4.7. Histological Analysis

Salivary gland and pancreas tissues were fixed with 10% phosphate-buffered formaldehyde (pH 7.2) and prepared for histological examination. Sections were stained with hematoxylin and eosin (H&E). Focus score in submandibular gland tissues was determined by counting foci; foci were defined as lesions with 50 or more tightly aggregated lymphocytes within a 4 mm² area in the salivary gland tissue.

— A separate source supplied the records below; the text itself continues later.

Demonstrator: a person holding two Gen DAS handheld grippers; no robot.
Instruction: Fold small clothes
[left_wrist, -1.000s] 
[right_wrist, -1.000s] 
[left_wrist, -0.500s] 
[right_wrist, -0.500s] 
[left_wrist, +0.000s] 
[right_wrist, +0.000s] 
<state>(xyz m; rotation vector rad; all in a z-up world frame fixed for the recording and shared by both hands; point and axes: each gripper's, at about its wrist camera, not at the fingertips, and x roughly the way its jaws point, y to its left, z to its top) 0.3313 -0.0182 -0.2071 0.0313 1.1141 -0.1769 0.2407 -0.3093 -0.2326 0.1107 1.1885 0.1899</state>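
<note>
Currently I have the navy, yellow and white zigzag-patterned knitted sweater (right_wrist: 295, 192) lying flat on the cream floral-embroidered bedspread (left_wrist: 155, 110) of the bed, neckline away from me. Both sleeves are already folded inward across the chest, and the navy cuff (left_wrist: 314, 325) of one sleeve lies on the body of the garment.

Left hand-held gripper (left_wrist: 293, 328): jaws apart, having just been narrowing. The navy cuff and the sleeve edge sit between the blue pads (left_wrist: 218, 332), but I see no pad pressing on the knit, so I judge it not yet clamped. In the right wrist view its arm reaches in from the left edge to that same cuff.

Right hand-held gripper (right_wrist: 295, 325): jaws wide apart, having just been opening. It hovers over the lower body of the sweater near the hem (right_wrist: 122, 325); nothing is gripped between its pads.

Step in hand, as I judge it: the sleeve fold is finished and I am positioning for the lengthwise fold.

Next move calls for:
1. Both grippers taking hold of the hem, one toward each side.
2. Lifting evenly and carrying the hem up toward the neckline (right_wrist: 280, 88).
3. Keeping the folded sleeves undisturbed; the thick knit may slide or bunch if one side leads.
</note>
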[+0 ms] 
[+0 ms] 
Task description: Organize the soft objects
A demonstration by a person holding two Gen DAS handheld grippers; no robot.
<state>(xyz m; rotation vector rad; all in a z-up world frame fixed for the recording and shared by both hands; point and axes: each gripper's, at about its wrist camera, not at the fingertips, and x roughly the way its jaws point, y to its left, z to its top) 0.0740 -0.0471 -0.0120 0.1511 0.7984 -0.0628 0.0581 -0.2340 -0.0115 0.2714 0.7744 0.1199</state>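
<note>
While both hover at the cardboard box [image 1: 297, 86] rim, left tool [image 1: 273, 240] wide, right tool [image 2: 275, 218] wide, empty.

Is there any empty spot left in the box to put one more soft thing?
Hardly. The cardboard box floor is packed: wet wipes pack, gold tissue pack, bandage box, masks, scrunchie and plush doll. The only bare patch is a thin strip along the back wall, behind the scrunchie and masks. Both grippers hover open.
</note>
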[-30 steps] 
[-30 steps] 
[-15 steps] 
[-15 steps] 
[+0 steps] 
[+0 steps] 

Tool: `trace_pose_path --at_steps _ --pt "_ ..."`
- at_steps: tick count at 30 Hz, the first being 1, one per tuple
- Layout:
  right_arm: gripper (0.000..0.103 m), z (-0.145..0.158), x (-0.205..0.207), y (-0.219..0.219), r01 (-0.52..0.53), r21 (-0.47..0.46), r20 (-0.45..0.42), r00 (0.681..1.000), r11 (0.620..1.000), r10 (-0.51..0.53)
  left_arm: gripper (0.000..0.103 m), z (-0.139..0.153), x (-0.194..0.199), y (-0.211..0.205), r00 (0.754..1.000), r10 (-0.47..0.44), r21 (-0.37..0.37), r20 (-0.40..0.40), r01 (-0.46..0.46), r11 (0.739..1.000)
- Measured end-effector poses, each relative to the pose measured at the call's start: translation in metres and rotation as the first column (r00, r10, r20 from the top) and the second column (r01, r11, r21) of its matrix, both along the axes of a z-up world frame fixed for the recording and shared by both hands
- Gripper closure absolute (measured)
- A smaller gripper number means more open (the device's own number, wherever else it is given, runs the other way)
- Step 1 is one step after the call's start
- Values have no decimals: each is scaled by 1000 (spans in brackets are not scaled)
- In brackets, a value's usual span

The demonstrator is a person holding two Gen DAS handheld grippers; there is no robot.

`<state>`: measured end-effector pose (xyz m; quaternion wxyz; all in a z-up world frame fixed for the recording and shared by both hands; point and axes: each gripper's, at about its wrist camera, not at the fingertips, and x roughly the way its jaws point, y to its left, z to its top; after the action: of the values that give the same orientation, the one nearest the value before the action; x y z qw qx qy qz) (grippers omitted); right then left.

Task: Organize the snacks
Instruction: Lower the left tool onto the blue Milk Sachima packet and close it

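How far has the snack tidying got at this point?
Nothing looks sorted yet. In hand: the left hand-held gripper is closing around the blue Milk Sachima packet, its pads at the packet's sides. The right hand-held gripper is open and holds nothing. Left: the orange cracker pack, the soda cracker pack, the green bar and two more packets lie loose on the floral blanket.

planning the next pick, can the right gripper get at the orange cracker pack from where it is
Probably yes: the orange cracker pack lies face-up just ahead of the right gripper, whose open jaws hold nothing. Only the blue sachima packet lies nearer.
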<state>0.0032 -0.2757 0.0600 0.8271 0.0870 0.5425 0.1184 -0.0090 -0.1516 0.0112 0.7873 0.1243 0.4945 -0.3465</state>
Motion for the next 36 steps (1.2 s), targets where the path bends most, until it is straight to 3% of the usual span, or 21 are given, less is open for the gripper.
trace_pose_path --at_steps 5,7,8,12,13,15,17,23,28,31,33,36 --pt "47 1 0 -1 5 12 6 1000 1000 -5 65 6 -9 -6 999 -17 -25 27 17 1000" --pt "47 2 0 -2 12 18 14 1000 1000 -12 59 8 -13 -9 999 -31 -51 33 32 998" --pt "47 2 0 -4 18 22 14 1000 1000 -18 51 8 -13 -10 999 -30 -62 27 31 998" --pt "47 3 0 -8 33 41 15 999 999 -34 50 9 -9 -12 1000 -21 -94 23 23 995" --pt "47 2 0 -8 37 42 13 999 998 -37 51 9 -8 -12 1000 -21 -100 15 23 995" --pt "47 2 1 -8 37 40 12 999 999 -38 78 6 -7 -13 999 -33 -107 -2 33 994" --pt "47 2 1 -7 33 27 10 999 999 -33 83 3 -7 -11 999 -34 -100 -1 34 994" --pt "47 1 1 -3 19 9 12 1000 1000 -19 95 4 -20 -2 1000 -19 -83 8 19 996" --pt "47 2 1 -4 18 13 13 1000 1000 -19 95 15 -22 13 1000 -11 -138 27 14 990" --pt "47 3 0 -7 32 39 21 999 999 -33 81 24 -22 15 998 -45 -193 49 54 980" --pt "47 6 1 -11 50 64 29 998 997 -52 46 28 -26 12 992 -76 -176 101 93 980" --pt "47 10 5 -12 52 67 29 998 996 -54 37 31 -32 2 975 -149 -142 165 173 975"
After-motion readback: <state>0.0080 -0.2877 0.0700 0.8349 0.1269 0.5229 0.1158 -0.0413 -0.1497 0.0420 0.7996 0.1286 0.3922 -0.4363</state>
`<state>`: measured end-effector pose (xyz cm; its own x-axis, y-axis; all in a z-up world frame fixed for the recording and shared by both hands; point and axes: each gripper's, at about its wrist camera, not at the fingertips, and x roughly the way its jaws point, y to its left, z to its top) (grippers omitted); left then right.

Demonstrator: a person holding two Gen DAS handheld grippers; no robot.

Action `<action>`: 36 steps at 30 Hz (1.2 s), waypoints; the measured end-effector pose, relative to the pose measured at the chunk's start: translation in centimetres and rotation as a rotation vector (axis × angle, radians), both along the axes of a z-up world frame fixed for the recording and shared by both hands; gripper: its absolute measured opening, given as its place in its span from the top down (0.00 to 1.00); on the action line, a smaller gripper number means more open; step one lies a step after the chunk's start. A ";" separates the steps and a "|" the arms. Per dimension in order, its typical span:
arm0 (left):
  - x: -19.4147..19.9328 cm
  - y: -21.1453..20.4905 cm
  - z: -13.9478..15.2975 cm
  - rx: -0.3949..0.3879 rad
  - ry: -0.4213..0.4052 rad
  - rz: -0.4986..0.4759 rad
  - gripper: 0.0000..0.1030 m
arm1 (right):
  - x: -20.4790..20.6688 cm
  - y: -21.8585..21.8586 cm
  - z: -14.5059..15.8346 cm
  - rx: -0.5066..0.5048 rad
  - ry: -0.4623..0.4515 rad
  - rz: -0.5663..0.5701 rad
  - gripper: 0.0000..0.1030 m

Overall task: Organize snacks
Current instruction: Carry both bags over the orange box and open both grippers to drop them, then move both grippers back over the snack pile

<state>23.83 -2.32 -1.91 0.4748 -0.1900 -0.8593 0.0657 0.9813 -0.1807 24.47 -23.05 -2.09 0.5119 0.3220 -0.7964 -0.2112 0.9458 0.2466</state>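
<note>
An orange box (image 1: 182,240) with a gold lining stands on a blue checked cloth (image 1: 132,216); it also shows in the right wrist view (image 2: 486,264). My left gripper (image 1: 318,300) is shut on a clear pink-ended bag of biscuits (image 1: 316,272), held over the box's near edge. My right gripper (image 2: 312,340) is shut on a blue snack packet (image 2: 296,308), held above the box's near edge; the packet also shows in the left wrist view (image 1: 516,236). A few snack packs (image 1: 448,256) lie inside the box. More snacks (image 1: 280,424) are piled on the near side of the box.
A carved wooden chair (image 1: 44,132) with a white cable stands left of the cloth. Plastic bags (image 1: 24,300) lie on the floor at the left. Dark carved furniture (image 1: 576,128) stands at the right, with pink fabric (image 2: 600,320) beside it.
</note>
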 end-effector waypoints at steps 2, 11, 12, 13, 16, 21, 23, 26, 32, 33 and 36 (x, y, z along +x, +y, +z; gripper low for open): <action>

In addition, the number of lymphocytes infiltrating in the entire tissue section were counted per mm² area. For semiquantitative evaluation of pancreatic infiltration, histological analysis of sections containing the islets was performed. In brief, the degree of cellular infiltration was scored from 0 to 5 as follows: 0 = no inflammation; 1 = infiltrates in small foci at the islet periphery; 2 = infiltrates surrounding the islets (peri-insulitis); 3 = intra-islet infiltration <50% of the islet but islet derangement; 4 = extensive infiltration in 50% of the islet, cell destruction, and prominent cytoarchitectural derangement; 5 = islet atrophy because of β-cell loss.

4.8. Enzyme-Linked Immunosorbent Assay

Serum IgG1, IgG2c and IgA were measured using mouse ELISA kits (Bethyl Laboratories, Montgomery, TX, USA) according to the manufacturer’s instructions. Non-specific sites were absorbed using Blocking One (NACALAI TESQUE, INC., Kyoto, Japan). The OD at 490 nm for each well was measured on a SpectraMax i3 microplate reader (Molecular Devices, San Jose, CA, USA).

4.9. Blood Sugar Level Measuring

Blood glucose levels were measured in 10 μL of venous blood using CareFast R (NIPRO, Osaka, Japan).

4.10. Statistical Analysis

The differences between individual groups were determined using two-tailed Student’s t-test, and p < 0.05 was considered statistically significant. Data are presented as mean ± standard deviation (SD)

5. Conclusions

The onset or development of autoimmunity appears to be independent of antibiotic treatment-mediated changes in the gastrointestinal environment in the presence of a functional immune system.